Firas Ramlawi, 38 — American Friends Service Committee

"Classrooms are crowded, class times are shortened, and schools don’t have resources."

Take action today: Restore power to Gaza

On education
Before 2000, 90 percent of schools in Gaza ran on single shifts. Now nearly all schools run on double shifts, and a few schools have run on triple shifts during emergency situations. The morning shift runs from 7 a.m. to 11:30 p.m., and the afternoon shift runs from 12 p.m. to 4:30 pm. The shifts are shorter during the winter when there is less daylight. This is because of the lack of electricity. You can’t go to school in the dark.

Two shifts is not good. I have four children in school, and dealing with their days takes up all of my wife’s time from 5 a.m. until 6 p.m. The first two kids must be at school for the first shift, and the second two for the second shift. We are constantly moving children. This impacts how your homework is planned, how meals are planned, how sleep schedules are planned.

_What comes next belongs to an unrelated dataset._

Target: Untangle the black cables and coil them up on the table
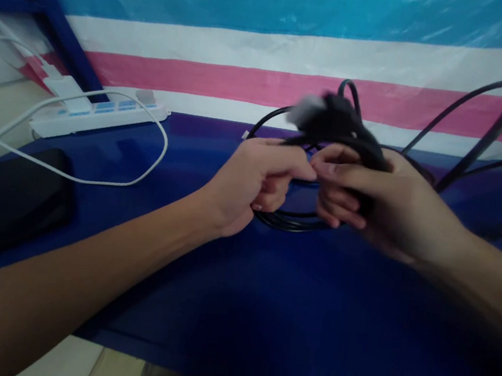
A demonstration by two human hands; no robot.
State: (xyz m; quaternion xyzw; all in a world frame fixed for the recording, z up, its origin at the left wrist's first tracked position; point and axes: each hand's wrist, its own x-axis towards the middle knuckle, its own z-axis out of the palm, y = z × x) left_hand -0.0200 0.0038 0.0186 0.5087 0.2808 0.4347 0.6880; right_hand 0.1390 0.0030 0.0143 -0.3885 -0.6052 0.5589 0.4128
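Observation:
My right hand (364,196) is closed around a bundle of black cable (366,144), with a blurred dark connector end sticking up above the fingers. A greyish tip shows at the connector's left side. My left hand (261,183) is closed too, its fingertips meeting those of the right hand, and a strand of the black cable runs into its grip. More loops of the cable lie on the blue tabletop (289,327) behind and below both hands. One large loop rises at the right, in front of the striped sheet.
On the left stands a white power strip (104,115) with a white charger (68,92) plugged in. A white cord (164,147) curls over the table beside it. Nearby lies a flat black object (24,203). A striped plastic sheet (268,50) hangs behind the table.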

There is no social life or time outside for my wife. She is going from morning until night.

The 2014 attack on Gaza damaged 252 schools. Educational facilities are protected spaces under international law.

Education is also negatively impacted as classrooms are crowded, class times are shortened, and schools don’t have resources.

We need more schools in Gaza, but they can’t be built because of the blockade.

On electricity
We have a good relationship with batteries in Gaza. At home we have batteries for our lights. We have a battery for our fridge. We have batteries for hand lights to use in the stairs when the power is out. I bought an extra battery for my computer, and we have spare batteries and chargers for our phones. We spend around $1,000 per year just on batteries. We can’’ afford this, but how else do you live with only six or eight hours of electricity?